ASSIGNMENT
Could you print the stretch of lines below from the one with "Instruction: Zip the" through the one with "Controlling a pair", exactly as they stand and without any pictures?

DATA BELOW
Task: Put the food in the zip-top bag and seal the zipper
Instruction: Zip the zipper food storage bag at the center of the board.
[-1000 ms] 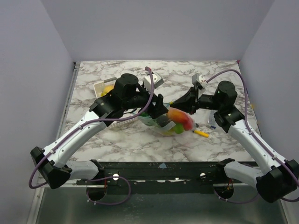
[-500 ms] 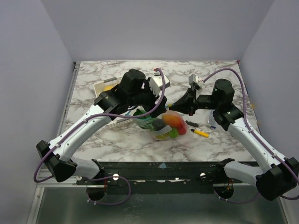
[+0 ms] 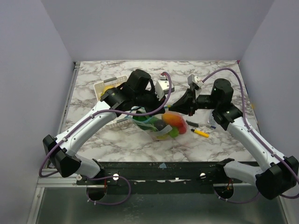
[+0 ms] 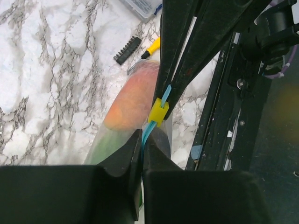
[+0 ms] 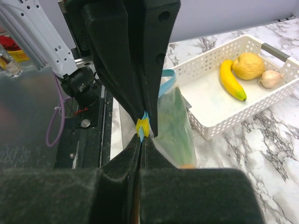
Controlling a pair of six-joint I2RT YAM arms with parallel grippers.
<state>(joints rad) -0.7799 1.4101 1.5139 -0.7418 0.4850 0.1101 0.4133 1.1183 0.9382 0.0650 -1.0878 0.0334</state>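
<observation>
Evidently the sealing step is in hand: the zip-top bag (image 3: 161, 126) is held up by its mouth near the table's middle, with orange and green food (image 4: 133, 100) inside it. The left gripper (image 4: 142, 151) is pressed together on the light-blue zipper (image 4: 148, 132). The right gripper (image 5: 140, 142) pinches the same strip from the opposite side, and the two sets of fingers meet tip to tip around a small yellow slider (image 4: 158, 112). In the top view the white basket (image 3: 100, 86) sits at 10 o'clock of the bag; the right wrist view shows a banana (image 5: 230, 80) and a lemon (image 5: 248, 65) in it, so loading looks unfinished. The next move likely calls for one gripper to anchor the strip while the other draws along it with the strip taut
</observation>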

WRITTEN ANSWER
Instruction: Zip the zipper food storage bag at the center of the board.
[-1000 ms] 
[-500 ms] 
[+0 ms] 
[+0 ms] 
[+0 ms] 
Controlling a pair of six-joint I2RT YAM arms with parallel grippers.

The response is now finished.